→ DATASET RECORDS
+++++
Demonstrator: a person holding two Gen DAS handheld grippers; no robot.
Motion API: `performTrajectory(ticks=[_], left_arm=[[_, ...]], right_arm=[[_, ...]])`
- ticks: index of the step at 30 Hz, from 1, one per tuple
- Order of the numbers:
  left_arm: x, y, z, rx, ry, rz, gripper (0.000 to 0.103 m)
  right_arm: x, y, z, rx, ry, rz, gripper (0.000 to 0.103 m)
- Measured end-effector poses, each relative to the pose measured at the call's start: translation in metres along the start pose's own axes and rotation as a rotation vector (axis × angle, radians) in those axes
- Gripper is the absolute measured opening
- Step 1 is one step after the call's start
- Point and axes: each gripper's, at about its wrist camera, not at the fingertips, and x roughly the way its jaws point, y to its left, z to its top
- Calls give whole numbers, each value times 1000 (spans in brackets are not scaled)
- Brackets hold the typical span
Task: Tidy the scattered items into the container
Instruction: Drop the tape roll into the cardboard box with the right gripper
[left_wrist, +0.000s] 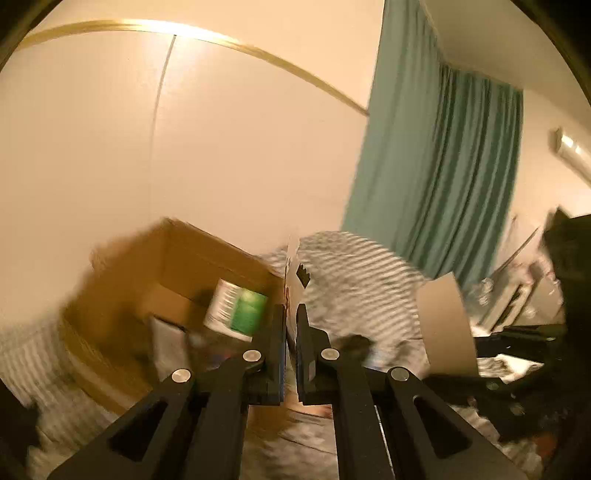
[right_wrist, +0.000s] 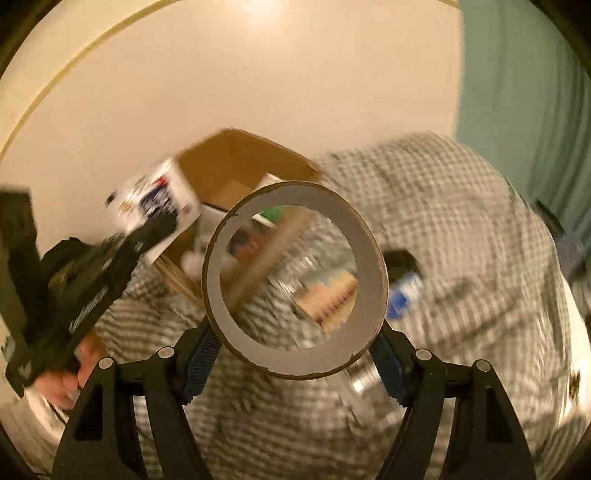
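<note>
The right gripper (right_wrist: 295, 343) clamps a brown cardboard ring (right_wrist: 295, 280) by its outer wall, its open bore facing the camera, axis along the fingers. The left gripper (left_wrist: 291, 325) pinches a thin white printed card (left_wrist: 295, 273) edge-on, upright, beside the open box (left_wrist: 177, 266), which seems half filled on the checked cloth (right_wrist: 443, 206).

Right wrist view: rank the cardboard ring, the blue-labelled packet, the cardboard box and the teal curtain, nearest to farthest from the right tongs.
1. Cardboard ring, gripped between the right tongs.
2. Blue-labelled packet, on the checked cover just right of the ring.
3. Cardboard box, beyond the ring, upper left.
4. Teal curtain, far right, behind the bed.
</note>
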Motion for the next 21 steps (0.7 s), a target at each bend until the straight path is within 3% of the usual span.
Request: performTrajectory(ticks=[3, 6, 10, 12, 13, 15, 16, 17, 21], left_arm=[[17, 35, 0, -12, 9, 59, 4], [36, 66, -13, -49, 58, 58, 4], [46, 82, -22, -54, 96, 76, 4], [46, 85, -25, -59, 96, 69, 10], [45, 84, -26, -52, 98, 70, 18], [45, 82, -27, -40, 101, 79, 44], [41, 79, -28, -35, 91, 93, 69], [36, 75, -30, -34, 76, 109, 87], [17, 55, -33, -35, 29, 119, 94]], right_arm=[[33, 25, 31, -26, -11, 40, 74], [73, 42, 54, -30, 3, 77, 74], [131, 54, 73, 0, 29, 115, 75], [146, 52, 77, 47, 35, 153, 79], [150, 50, 79, 83, 38, 148, 88], [150, 43, 81, 142, 14, 128, 92], [144, 39, 80, 162, 4, 131, 92], [139, 36, 79, 173, 0, 135, 92], [95, 18, 63, 195, -36, 91, 92]])
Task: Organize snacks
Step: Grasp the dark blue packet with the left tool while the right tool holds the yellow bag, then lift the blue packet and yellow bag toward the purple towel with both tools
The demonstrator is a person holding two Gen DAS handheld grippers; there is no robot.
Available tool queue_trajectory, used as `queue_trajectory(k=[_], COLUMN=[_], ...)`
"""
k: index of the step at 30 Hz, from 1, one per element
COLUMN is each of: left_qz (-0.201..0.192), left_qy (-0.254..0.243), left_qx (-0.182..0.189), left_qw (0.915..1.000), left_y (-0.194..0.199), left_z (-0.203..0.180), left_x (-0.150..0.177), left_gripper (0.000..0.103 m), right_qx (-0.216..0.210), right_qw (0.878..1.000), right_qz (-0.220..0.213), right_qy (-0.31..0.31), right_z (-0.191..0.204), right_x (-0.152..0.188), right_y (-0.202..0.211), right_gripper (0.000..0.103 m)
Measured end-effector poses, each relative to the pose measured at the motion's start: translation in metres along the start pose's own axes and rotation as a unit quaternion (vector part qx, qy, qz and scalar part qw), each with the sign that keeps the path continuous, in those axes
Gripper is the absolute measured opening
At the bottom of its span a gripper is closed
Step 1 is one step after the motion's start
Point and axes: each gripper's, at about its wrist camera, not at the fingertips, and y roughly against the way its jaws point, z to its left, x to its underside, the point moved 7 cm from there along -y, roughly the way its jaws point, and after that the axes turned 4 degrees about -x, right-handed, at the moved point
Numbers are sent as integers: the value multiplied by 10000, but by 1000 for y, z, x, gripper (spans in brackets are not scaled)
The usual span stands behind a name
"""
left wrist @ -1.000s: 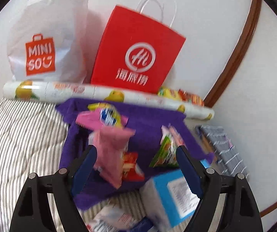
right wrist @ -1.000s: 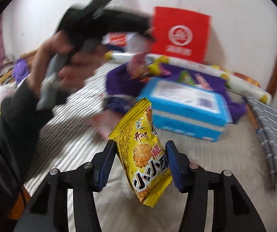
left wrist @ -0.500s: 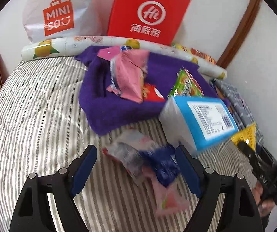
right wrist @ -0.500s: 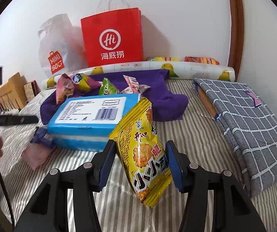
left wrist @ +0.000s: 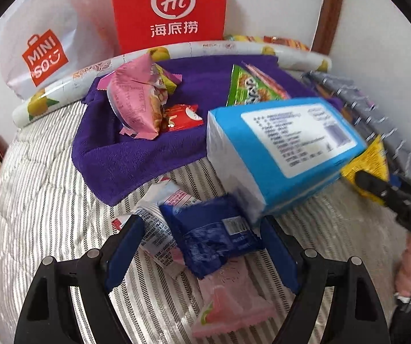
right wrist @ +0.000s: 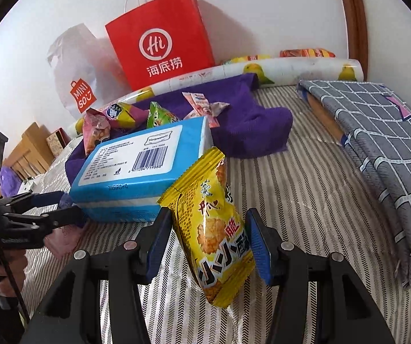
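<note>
Snacks lie scattered on a striped bed (left wrist: 47, 200) and a purple towel (left wrist: 136, 154). The right gripper (right wrist: 205, 240) pinches a yellow snack bag (right wrist: 217, 229) upright between its pads, just beside a blue box (right wrist: 136, 166). The left gripper (left wrist: 202, 249) is spread wide above a dark blue packet (left wrist: 214, 235), apparently not touching it.

two bags (right wrist: 162, 48), one blue pack (left wrist: 280, 146), one purple towel (left wrist: 136, 149)
</note>
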Motion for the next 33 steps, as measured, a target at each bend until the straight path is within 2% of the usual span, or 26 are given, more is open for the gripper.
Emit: queue_trajectory(k=[3, 6, 7, 8, 11, 15, 23, 29, 33], left_qz=[-113, -195, -214, -237, -201, -205, -18, 17, -107], left_qy=[-210, -319, -308, -274, -49, 347, 723, 1033, 1219], left_qx=[-119, -240, -344, -431, -175, 117, -157, -28, 50], left_qw=[9996, 9990, 9987, 9984, 9996, 9991, 9973, 9946, 9925], left_y=[2, 10, 13, 15, 21, 32, 38, 27, 17], left_z=[-6, -7, -4, -1, 9, 24, 63, 77, 80], left_x=[1, 3, 3, 4, 6, 10, 36, 40, 35], left_gripper=[73, 57, 44, 41, 31, 27, 26, 32, 29], right_qx=[52, 51, 35, 28, 51, 87, 45, 60, 77], right_qw=[10000, 9999, 9999, 10000, 9999, 9997, 9998, 9998, 9997], right_qz=[30, 70, 70, 70, 77, 121, 119, 139, 166], right_qy=[73, 81, 69, 61, 82, 179, 140, 152, 155], right_z=[2, 2, 2, 2, 3, 6, 6, 6, 5], right_x=[1, 1, 1, 2, 2, 2, 3, 4, 5], right_y=[-1, -2, -2, -2, -2, -4, -3, -4, -5], right_gripper=[53, 53, 53, 53, 53, 53, 53, 53, 54])
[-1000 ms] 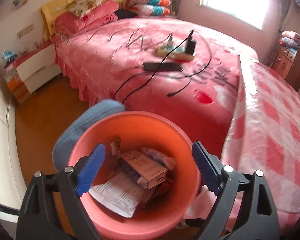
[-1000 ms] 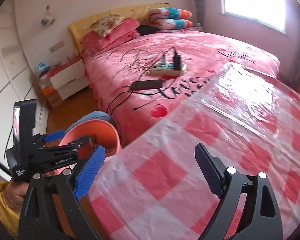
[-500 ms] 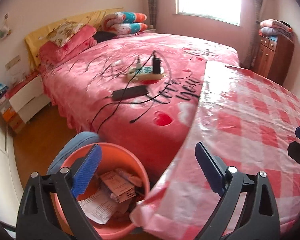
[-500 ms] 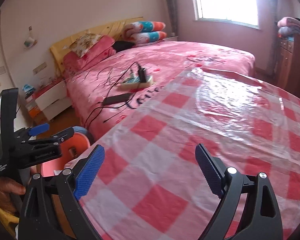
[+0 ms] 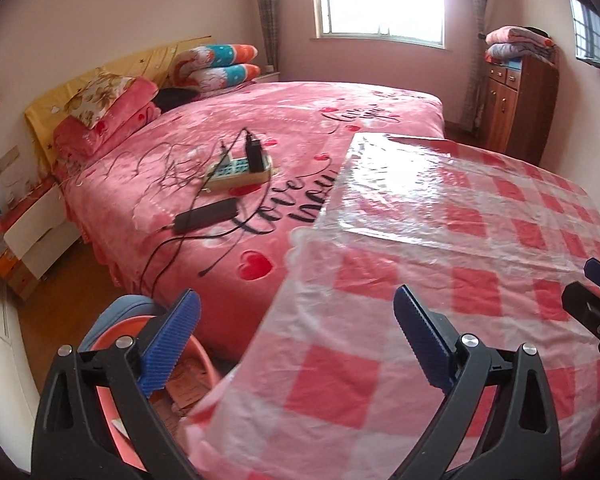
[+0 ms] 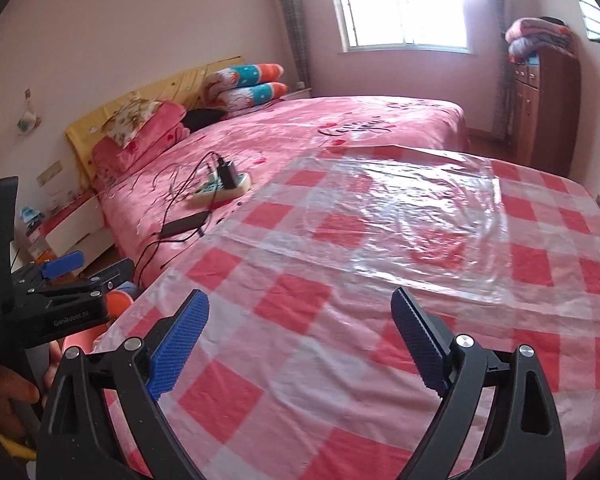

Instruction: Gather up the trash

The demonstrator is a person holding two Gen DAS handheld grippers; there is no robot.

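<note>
Gaping empty, both tongs [image 5: 296, 344] [image 6: 300, 344] over checked tablecloth [image 6: 340, 280].

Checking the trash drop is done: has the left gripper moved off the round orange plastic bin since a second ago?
Yes. The left gripper has swung up and right; the orange bin, centred before, now sits bottom left, the checked tablecloth ahead.

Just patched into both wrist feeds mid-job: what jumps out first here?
The red-and-white checked tablecloth under clear plastic fills the foreground below both open grippers. Behind it stretches a pink heart-print bed with a power strip and black cables. The orange trash bucket holding paper scraps peeks out at lower left, beside the table.
</note>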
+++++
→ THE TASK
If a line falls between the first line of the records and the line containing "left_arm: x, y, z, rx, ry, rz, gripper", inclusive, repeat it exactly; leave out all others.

→ EXERCISE ANSWER
Demonstrator: a person holding two Gen DAS handheld grippers; no robot.
Motion API: `performTrajectory(ticks=[_], left_arm=[[_, ...]], right_arm=[[_, ...]])`
- ticks: index of the step at 30 Hz, from 1, one per tuple
- Order of the numbers:
  left_arm: x, y, z, rx, ry, rz, gripper (0.000 to 0.103 m)

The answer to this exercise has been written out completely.